Worse, it can actually impede your muscles’ ability to make fuel during high-intensity exercise. You literally lose your top gear, which is exactly what happened to me. You can read the study on this here.
The research confirms my mistake. Training low carb constantly makes any high-intensity exercise like rolling, feel much harder. Performance, rather than improving, may drop. Your immune system may become depressed, increasing the risk of infection. Lastly you could lose muscle. Yeah I’m wishing I read this research sooner.
Periodised carbohydrate training however appears to hit both side of the training coin. You get the benefit of ‘training low’ which is your body adapting to burn fat better. This is done by doing some low intensity sessions, like drilling in a low carb state. But doing your more high intensity sessions, like rolling with plenty of carb fuel. This is a much more sustainable approach, as it doesn’t develop the issues of low carb training.
How could I fit this in?
The simplest way to ‘train low’ is to pick just one or two short low-intensity sessions a week alongside your normal training when you are fully fuelled. Then do these sessions in the morning before breakfast. However, this should be a real easy session, nothing too long or too intense. Alternatively, if you want to train low in the evening, keep carbs low at breakfast and lunchtime (keeping to mainly high-protein foods and vegetables). Then go you your low intensity session in the evening.
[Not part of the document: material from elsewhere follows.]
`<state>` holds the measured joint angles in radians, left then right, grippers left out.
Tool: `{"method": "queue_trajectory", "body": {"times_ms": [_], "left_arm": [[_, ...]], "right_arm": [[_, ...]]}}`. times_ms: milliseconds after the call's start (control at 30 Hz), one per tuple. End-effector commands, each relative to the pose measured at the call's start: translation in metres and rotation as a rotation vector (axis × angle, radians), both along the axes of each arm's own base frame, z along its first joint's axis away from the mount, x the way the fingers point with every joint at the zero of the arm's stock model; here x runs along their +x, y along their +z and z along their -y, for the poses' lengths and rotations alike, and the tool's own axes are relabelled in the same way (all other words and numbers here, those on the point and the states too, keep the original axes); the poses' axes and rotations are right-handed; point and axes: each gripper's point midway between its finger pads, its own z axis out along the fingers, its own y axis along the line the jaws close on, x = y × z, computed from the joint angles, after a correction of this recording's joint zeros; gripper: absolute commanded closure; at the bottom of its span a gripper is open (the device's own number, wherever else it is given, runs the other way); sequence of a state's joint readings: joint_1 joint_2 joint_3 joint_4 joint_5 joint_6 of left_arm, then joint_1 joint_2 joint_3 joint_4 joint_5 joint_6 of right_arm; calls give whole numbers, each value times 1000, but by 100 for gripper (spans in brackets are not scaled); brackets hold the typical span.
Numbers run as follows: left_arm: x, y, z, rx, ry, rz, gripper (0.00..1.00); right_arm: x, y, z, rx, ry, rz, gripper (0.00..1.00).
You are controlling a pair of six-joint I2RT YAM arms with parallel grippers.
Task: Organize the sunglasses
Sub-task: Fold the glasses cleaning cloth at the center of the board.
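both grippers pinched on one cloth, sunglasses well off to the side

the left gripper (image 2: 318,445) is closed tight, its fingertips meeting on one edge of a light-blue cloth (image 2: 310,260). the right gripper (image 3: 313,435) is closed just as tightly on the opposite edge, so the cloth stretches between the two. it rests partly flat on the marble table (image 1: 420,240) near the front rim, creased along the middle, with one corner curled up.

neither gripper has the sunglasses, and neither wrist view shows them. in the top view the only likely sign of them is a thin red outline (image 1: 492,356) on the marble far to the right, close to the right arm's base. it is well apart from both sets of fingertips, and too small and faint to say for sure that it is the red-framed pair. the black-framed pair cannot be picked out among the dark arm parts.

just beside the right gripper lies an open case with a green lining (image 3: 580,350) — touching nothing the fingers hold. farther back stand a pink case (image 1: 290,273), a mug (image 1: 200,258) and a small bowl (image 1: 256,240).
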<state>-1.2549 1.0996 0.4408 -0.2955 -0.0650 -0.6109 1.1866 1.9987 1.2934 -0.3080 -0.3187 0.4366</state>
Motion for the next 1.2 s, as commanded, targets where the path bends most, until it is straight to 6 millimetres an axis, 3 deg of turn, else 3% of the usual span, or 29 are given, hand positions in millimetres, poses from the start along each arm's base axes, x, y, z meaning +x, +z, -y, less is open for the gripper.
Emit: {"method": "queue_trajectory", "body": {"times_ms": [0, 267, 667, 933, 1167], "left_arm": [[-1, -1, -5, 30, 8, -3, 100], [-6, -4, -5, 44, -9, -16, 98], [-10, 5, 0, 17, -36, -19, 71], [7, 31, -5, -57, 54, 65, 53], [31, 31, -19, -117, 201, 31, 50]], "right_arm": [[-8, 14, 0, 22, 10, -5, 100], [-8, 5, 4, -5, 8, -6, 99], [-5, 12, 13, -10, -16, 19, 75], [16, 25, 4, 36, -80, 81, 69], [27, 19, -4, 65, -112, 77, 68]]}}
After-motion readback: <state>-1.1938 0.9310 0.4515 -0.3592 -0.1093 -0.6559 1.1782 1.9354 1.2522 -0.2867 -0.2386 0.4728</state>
The method I have been using is ‘sleeping low’. This means I eat normally all day, then I do my usual BJJ class including rolling in the evening. When I get home I eat a low carb recovery meal eggs or something. Then sleep and do a low-intensity session the next morning. Either before breakfast or after only having a high protein breakfast. This is where fortunately I’m able to use a gym near work, to fit this in. I also only do this a couple of times a week. I have found this approach really useful. Will some modifications to my diet I am losing weight. But I am still able to train and recover.
Carbohydrate periodisation training may not work for you. It does take work to make all the parts work. I’m just fortunate that I have been able to make it work. I think the other important point to remember is eating low carb all the time might help your weight. But it is not going to improve your performance in BJJ.